In this crumbling prison of cruel customs,
The imprisoned princess.

In this crumbling prison of cruel customs,
This imprisoned princess,
Daughter of fear and repression,
Reared on superstition,
In bed with compromise,
Mother of grief and despair,
In this crumbling prison of cruel customs.

In this crumbling prison of cruel customs,
An echo of abandonment resounds;
A whirling dance of joy and passion emerges.

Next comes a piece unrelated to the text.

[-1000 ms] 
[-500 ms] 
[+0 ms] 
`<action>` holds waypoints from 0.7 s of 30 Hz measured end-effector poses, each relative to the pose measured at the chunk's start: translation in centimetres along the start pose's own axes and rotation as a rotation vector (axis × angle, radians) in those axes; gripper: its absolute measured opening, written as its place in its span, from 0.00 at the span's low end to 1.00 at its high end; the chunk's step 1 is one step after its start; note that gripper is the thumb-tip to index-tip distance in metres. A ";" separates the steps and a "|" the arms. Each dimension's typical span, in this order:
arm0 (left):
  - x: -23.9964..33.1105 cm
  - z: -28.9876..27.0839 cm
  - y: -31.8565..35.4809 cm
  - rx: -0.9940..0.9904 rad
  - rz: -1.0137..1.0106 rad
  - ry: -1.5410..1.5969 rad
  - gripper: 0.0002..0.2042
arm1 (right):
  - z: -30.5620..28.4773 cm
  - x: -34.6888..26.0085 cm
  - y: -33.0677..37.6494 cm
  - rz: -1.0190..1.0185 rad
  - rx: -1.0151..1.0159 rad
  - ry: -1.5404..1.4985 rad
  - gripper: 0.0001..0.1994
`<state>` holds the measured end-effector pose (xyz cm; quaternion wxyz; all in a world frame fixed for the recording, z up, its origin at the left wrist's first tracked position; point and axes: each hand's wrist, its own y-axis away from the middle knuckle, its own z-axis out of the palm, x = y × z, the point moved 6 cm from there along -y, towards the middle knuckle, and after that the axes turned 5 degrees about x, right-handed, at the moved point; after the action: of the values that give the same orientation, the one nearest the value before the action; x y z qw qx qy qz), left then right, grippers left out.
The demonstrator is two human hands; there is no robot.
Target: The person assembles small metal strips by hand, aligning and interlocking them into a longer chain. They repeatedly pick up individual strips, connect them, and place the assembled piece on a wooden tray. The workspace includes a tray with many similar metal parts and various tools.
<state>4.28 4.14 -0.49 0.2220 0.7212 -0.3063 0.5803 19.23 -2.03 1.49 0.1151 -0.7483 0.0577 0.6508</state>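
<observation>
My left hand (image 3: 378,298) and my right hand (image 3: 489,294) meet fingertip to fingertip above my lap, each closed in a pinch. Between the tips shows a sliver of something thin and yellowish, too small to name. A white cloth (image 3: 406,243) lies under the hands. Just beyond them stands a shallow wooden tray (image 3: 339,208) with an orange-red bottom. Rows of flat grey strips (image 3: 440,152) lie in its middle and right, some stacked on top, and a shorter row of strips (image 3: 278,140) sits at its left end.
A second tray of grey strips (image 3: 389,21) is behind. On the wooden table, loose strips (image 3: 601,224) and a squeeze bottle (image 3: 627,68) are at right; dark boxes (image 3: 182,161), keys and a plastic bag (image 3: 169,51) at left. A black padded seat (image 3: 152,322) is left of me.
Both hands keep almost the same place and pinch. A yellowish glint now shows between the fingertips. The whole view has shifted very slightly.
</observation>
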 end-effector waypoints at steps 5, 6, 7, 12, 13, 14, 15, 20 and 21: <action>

This crumbling structure can be brought down.
This imprisoned princess can be set free.

This imprisoned princess,
Whose body is like a flame,
Whose soul is tempered steel,
Whose tongue speaks out,
Whose arms have strength,
Fingers have the skill to weave and mould.

This imprisoned princess.

This imprisoned princess:
When she frees herself,
She will breathe fearlessly;
She will breathe fearlessly.
And whirling in a dance of ecstasy,
She will breathe fearlessly.

And whirling in a dance of ecstasy,
She will breathe fearlessly.

And whirling in a dance of ecstasy,
She will discover her being.”

That Riaz’ poem speaks of “whirling in a dance of ecstasy” seems fitting here, for it is in part by such dances that the Sufi (notable among whom was Rumi) seeks communion with God.